Она испугалась, что скажет нелепость и этим его навсегда отпугнет. Стояла, кусала припухшие губы.
– С кем ты целовалась? – спросил он.
– Ни с кем.
– А что ж тогда губы распухли?
– Не знаю. Наверное, просто кусаю их часто.
– Какая ты сильная, – вдруг он сказал, – сильнее меня. – Звонок оборвал его речь. – Ну, все. Мне пора, – прошептал ей учитель.
Они пошли рядом по коридору и вместе вошли в класс. Шестым уроком была английская литература. При виде вошедших школьницы заерзали на стульях. Теперь оставалось одно – ждать и ждать. Расколется этот секрет, как орешек, и выскользнет ядрышко, темное, сладкое. Терпенье, подруженьки! Ждать вам недолго.
– Сегодня, – сказал учитель английской литературы Андрей Андреевич Бородин, – я хочу рассказать вам об очень странной женщине. Вы все говорите: «Цветаева, Цветаева!», а о поэте Эмили Дикинсон, которая была американкой, даже и не слышали.
Он вытащил из рюкзачка, заменявшего ему портфель, выдранную из книжки фотографию молодой и тускловатой девушки в большом белом воротнике и пышном платье. Девушка была причесана на прямой пробор, букли окружали ее вытянутые щеки, как гроздья сирени.
– Эта женщина писала гениальные стихи, их почти невозможно постигнуть. Все слова написаны с большой буквы. Ну вот, поглядите: «Тьма. Я Хочу. Но Я не Знаю, Слышишь ли Ты Мое Сердце».
Школьницы «8 А» покрылись колкими мурашками. За Андрея Андреича хотелось умереть. Пойти и сложить в поле голову. Порозовевшие лица, включая скуластую грубую Таньку, тянулись к нему так, как утром растенья с доверчивой жадностью тянутся к солнцу.

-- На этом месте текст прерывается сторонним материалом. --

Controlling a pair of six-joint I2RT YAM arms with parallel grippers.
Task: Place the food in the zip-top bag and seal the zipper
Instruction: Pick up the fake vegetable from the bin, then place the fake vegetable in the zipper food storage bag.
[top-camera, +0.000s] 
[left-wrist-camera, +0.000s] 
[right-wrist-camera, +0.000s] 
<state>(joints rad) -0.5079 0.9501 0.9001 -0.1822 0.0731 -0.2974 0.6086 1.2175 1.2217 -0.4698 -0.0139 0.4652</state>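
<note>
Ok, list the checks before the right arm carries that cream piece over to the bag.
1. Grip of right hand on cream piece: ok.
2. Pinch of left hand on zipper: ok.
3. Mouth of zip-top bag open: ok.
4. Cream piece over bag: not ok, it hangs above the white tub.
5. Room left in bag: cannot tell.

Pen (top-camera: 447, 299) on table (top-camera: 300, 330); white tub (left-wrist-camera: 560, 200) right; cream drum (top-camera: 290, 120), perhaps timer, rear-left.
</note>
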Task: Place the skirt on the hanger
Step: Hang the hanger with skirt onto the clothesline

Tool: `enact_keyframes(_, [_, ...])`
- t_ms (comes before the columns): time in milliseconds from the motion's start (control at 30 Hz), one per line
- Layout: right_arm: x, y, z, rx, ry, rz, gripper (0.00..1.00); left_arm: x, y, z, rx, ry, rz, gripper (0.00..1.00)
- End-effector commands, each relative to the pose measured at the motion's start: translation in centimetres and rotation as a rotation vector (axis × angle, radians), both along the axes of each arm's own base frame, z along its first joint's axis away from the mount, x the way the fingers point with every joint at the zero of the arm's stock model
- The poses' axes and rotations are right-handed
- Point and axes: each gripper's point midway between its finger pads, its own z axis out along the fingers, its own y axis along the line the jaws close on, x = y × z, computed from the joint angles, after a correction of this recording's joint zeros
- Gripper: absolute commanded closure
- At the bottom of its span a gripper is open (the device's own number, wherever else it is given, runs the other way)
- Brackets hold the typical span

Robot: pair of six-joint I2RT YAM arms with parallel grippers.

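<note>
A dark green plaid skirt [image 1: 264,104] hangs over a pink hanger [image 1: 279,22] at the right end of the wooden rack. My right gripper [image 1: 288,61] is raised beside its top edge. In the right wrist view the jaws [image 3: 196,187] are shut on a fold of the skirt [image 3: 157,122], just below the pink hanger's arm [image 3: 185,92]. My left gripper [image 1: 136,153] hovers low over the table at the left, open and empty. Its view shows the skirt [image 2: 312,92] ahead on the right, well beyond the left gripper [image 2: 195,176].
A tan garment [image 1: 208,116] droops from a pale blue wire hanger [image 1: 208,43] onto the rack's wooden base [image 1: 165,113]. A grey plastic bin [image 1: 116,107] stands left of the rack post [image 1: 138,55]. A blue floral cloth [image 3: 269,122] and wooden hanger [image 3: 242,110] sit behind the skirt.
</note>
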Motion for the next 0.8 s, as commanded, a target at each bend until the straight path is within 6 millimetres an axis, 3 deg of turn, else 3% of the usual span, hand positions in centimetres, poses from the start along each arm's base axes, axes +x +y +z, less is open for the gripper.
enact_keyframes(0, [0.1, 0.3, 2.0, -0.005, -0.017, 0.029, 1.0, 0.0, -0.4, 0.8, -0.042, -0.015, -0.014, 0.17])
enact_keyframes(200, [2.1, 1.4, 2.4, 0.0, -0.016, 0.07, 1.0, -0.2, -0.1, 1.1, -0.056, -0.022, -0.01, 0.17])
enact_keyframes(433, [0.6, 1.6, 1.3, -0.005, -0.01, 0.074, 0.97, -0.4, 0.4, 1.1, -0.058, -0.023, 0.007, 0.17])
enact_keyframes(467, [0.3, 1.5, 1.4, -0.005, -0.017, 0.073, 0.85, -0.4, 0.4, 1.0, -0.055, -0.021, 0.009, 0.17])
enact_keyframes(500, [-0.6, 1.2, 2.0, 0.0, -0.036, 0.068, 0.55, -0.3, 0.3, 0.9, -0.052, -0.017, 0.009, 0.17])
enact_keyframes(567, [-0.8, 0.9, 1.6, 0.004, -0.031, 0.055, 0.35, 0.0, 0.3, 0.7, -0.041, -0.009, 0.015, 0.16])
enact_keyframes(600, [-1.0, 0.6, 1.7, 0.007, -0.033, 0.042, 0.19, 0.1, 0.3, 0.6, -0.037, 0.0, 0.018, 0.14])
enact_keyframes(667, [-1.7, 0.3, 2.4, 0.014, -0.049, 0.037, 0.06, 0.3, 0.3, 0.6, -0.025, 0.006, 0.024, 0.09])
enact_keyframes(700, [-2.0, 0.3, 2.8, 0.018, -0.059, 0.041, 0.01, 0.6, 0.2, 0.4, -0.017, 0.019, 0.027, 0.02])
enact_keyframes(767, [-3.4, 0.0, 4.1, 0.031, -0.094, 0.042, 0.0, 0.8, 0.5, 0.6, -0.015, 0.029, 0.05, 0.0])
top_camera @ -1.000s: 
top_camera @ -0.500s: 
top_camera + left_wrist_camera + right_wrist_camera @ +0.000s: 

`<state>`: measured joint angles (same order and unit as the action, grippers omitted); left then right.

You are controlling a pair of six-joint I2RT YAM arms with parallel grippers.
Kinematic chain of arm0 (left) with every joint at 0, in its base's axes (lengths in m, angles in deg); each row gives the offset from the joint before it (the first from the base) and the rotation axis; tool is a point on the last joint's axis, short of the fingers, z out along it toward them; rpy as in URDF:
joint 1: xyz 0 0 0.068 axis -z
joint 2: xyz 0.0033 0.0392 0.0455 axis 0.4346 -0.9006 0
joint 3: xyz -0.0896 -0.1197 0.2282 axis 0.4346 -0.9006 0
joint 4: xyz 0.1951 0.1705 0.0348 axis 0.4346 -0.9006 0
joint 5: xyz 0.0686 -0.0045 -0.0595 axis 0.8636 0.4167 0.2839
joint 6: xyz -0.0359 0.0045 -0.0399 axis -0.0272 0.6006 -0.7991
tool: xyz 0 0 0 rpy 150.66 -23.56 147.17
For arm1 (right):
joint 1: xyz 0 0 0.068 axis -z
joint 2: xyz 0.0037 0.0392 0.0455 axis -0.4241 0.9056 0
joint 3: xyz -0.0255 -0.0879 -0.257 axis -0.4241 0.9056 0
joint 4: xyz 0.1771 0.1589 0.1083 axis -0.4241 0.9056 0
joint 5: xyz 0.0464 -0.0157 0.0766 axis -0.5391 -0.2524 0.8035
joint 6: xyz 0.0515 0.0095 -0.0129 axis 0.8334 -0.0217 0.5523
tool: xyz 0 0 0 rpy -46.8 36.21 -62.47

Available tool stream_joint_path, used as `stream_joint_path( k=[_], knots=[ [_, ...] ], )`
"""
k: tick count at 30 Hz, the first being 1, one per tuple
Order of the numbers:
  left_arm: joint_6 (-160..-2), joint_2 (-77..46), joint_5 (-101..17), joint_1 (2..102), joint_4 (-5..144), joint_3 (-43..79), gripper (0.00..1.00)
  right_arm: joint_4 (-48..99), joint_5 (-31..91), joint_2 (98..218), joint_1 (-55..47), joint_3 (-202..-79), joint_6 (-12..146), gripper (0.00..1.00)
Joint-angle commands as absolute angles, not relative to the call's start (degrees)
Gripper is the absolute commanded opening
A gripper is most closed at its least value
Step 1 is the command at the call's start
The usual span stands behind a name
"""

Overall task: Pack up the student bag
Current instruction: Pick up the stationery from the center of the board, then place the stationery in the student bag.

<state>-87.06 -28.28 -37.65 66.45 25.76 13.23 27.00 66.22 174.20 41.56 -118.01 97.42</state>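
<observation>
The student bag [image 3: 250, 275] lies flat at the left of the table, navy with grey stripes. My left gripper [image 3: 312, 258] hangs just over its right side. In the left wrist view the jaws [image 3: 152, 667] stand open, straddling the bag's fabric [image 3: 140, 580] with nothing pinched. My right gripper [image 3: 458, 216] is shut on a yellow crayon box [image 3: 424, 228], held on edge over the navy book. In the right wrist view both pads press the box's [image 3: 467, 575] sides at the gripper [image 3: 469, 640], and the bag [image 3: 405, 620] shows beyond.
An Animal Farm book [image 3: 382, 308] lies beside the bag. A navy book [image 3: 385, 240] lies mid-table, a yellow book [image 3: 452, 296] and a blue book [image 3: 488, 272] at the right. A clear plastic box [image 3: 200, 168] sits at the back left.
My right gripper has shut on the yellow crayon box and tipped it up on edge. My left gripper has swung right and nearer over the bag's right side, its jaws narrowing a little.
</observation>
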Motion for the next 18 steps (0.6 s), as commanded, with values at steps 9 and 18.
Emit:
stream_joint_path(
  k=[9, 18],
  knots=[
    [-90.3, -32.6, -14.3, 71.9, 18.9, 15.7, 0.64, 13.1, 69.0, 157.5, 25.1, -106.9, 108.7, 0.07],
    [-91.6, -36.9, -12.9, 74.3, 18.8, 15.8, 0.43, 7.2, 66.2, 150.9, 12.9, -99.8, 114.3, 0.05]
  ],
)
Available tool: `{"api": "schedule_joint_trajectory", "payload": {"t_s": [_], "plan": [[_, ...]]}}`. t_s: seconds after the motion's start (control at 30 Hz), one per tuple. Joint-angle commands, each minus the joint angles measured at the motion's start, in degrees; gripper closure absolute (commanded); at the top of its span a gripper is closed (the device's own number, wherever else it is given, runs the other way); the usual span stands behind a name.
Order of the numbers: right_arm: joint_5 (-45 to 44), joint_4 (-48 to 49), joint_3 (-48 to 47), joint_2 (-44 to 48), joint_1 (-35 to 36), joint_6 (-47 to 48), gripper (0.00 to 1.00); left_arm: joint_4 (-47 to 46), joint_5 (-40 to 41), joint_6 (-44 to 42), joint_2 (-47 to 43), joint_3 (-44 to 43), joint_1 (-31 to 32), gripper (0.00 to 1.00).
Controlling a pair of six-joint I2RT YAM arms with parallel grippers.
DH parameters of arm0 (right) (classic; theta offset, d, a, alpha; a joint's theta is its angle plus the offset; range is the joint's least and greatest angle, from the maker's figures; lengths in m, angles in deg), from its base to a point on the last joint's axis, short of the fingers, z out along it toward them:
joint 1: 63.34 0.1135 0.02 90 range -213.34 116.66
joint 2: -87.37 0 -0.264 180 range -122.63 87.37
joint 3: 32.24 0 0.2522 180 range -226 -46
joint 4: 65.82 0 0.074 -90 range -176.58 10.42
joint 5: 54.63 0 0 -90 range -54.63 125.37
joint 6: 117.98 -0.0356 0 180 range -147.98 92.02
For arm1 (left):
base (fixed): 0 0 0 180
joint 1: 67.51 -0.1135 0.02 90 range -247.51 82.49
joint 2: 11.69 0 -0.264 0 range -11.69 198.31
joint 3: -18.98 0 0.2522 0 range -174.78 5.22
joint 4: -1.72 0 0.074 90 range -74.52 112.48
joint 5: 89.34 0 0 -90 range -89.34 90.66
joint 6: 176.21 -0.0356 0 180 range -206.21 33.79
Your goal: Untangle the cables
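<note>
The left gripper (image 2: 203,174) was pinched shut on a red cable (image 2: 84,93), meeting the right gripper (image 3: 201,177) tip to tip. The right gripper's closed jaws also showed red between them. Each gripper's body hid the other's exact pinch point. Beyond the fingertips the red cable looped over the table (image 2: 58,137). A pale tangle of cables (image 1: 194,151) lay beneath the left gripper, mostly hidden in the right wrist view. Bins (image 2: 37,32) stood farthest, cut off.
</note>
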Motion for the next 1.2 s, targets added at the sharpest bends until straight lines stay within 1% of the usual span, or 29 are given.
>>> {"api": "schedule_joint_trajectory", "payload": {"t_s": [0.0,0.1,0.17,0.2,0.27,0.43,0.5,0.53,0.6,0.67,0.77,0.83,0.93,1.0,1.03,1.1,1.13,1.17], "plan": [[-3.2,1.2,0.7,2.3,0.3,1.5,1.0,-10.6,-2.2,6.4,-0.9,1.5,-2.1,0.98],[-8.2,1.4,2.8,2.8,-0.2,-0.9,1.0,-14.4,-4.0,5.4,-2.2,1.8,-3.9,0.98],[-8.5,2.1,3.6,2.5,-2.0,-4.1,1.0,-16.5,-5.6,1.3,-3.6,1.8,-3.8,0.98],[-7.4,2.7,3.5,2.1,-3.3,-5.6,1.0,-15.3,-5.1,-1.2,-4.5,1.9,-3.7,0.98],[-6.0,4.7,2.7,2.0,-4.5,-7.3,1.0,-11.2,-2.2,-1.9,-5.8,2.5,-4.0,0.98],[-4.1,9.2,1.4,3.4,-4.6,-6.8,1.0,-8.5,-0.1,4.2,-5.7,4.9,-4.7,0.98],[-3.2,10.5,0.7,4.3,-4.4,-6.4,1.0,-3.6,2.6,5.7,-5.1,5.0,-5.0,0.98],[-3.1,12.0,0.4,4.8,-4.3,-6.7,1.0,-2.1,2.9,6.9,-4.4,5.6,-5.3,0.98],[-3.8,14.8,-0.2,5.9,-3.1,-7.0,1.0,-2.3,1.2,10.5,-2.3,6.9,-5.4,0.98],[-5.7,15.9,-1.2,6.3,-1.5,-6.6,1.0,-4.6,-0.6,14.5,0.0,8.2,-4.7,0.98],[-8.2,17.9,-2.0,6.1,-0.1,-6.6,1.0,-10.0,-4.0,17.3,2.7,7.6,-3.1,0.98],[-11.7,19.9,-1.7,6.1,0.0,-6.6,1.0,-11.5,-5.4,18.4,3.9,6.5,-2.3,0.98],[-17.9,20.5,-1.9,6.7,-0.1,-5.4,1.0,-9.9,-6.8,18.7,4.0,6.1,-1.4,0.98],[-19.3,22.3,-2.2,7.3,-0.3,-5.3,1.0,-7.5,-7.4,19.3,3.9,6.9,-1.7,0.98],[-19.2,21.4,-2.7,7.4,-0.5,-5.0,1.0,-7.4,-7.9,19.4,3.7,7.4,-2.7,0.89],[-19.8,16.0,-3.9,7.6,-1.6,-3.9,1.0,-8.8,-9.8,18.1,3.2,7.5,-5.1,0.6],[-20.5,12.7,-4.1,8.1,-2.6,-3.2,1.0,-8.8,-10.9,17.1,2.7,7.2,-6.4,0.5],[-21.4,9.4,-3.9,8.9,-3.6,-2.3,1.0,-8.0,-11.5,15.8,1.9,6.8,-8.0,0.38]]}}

Учитель остановил свой взгляд на Вере Переслени:
– Сколько бы ни копались в жизни Эмили Дикинсон и какие бы ни выдвигали гипотезы, я лично уверен в одном: ее поэтический гений родился из отроческой любви, которая не могла закончиться браком. Эта девушка в пятнадцатилетнем возрасте влюбилась в пастора, а пастор влюбился в нее. Вот и все.
– Дела! – простонала всей грудью Татьяна и руки прижала к щекам. – И где ж они… это… Встречались-то где?
– Встречались во снах, – сказал жестко учитель, – он снился Эмили каждую ночь. Она ему снилась, наверное, не реже.
– Так разве же это любовь? – не сдавалась привыкшая к стонам родной своей матери и к скрипу ее матраца веселая Танька.
– Да, это любовь, – отрубил Бородин. – Читайте стихи и услышите сами.
Наивный человек! Неужели он не догадывался, что стихи ничего не говорят девушке, пока в ее робких и бледных сосудах, в мозгу, в животе и под тонкими ребрами не вспыхнет вдруг новое солнце со звездами и не народится иная вселенная, в которой не будет ни школы, ни дома, ни ночи, ни дня, ни сестры и ни мамы, а будет лишь тот, чья рука или даже нога, скажем, в лыжном и грубом ботинке, чей взгляд исподлобья, чей голос охрипший заставят звенеть ее девичью душу и целую жизнь подожгут так, как хворост.